◆ Exercise aim
The answer must be the full listing, reproduced without any change.

◆ Dataset extract
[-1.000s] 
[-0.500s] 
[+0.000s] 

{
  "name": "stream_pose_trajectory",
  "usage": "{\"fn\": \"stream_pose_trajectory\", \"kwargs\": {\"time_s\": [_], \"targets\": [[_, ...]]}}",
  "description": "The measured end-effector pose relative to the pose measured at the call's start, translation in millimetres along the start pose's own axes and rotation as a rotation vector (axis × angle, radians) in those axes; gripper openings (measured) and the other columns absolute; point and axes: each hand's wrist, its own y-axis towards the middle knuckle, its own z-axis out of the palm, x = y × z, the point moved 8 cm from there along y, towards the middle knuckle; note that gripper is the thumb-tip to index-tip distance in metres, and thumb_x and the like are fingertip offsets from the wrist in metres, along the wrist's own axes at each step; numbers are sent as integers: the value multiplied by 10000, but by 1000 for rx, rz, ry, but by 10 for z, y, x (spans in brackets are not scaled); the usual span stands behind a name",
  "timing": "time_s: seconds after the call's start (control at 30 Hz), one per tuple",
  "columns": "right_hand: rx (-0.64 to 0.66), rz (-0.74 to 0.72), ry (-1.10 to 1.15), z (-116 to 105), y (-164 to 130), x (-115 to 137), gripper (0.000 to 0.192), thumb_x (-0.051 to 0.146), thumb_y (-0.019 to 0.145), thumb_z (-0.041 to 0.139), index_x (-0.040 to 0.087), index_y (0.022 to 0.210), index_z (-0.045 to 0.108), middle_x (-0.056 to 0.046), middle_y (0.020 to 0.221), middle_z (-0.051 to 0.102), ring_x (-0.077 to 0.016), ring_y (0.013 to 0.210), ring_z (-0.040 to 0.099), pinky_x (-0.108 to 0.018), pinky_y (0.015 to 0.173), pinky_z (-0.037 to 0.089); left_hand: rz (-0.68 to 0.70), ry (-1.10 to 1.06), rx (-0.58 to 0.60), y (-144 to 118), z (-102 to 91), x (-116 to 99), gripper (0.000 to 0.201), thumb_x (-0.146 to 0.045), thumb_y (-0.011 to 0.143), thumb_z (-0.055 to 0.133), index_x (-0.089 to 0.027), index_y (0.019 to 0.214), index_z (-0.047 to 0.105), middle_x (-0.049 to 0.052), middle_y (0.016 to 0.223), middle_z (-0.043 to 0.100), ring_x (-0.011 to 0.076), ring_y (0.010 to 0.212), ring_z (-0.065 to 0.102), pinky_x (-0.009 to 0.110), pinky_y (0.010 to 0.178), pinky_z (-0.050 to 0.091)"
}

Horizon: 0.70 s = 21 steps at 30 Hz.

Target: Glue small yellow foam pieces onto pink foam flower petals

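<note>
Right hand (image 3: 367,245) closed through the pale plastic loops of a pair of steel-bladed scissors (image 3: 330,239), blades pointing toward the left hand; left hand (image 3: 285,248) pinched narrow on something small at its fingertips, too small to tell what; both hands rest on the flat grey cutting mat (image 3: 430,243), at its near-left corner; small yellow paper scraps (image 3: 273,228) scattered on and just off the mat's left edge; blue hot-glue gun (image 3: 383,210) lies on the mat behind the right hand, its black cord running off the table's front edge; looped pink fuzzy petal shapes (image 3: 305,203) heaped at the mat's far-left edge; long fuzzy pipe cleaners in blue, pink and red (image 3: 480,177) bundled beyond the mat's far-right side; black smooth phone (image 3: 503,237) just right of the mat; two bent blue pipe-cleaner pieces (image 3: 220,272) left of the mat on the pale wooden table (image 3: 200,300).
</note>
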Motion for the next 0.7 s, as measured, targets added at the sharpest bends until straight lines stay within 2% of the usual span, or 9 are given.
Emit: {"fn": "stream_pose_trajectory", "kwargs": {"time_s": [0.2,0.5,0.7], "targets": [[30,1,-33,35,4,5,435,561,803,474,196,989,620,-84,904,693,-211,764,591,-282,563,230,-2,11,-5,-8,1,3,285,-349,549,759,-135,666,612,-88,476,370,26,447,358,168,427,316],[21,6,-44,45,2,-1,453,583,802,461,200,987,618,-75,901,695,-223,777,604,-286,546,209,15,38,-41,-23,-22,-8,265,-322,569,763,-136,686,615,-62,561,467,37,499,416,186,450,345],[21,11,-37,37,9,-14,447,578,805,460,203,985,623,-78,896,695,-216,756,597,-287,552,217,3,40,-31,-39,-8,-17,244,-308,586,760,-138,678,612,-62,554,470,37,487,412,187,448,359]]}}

◆ Answer to the exercise
[-1.000s] 
[-0.500s] 
[+0.000s] 

{
  "name": "stream_pose_trajectory",
  "usage": "{\"fn\": \"stream_pose_trajectory\", \"kwargs\": {\"time_s\": [_], \"targets\": [[_, ...]]}}",
  "description": "The measured end-effector pose relative to the pose measured at the call's start, translation in millimetres along the start pose's own axes and rotation as a rotation vector (axis × angle, radians) in those axes; gripper openings (measured) and the other columns absolute; point and axes: each hand's wrist, its own y-axis towards the middle knuckle, its own z-axis out of the palm, x = y × z, the point moved 8 cm from there along y, towards the middle knuckle; note that gripper is the thumb-tip to index-tip distance in metres, and thumb_x and the like are fingertip offsets from the wrist in metres, along the wrist's own axes at each step; numbers are sent as integers: the value multiplied by 10000, but by 1000 for rx, rz, ry, but by 10 for z, y, x (spans in brackets are not scaled); the usual span stands behind a name",
  "timing": "time_s: seconds after the call's start (control at 30 Hz), one per tuple",
  "columns": "right_hand: rx (-0.64 to 0.66), rz (-0.74 to 0.72), ry (-1.10 to 1.15), z (-116 to 105), y (-164 to 130), x (-115 to 137), gripper (0.000 to 0.192), thumb_x (-0.051 to 0.146), thumb_y (-0.019 to 0.145), thumb_z (-0.041 to 0.139), index_x (-0.040 to 0.087), index_y (0.022 to 0.210), index_z (-0.045 to 0.108), middle_x (-0.056 to 0.046), middle_y (0.020 to 0.221), middle_z (-0.051 to 0.102), ring_x (-0.077 to 0.016), ring_y (0.013 to 0.210), ring_z (-0.040 to 0.099), pinky_x (-0.108 to 0.018), pinky_y (0.015 to 0.173), pinky_z (-0.037 to 0.089); left_hand: rz (-0.68 to 0.70), ry (-1.10 to 1.06), rx (-0.58 to 0.60), y (-144 to 118), z (-102 to 91), x (-116 to 99), gripper (0.000 to 0.201), thumb_x (-0.146 to 0.045), thumb_y (-0.011 to 0.143), thumb_z (-0.055 to 0.133), index_x (-0.089 to 0.027), index_y (0.019 to 0.214), index_z (-0.047 to 0.105), middle_x (-0.049 to 0.052), middle_y (0.016 to 0.223), middle_z (-0.043 to 0.100), ring_x (-0.011 to 0.076), ring_y (0.010 to 0.212), ring_z (-0.065 to 0.102), pinky_x (-0.009 to 0.110), pinky_y (0.010 to 0.178), pinky_z (-0.050 to 0.091)"
}

Horizon: 0.70 s = 21 steps at 30 Hz.

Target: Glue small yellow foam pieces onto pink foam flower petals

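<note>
Right hand (image 3: 367,245) closed through the pale plastic loops of a pair of steel-bladed scissors (image 3: 330,239), blades pointing toward the left hand; left hand (image 3: 285,248) pinched narrow on something small at its fingertips, too small to tell what; both hands rest on the flat grey cutting mat (image 3: 430,243), at its near-left corner; small yellow paper scraps (image 3: 273,228) scattered on and just off the mat's left edge; blue hot-glue gun (image 3: 383,210) lies on the mat behind the right hand, its black cord running off the table's front edge; looped pink fuzzy petal shapes (image 3: 305,203) heaped at the mat's far-left edge; long fuzzy pipe cleaners in blue, pink and red (image 3: 480,177) bundled beyond the mat's far-right side; black smooth phone (image 3: 503,237) just right of the mat; two bent blue pipe-cleaner pieces (image 3: 220,272) left of the mat on the pale wooden table (image 3: 200,300).
</note>
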Motion for the next 0.7 s, as measured, targets added at the sharpest bends until straight lines stay within 2% of the usual span, or 9 are given.
Emit: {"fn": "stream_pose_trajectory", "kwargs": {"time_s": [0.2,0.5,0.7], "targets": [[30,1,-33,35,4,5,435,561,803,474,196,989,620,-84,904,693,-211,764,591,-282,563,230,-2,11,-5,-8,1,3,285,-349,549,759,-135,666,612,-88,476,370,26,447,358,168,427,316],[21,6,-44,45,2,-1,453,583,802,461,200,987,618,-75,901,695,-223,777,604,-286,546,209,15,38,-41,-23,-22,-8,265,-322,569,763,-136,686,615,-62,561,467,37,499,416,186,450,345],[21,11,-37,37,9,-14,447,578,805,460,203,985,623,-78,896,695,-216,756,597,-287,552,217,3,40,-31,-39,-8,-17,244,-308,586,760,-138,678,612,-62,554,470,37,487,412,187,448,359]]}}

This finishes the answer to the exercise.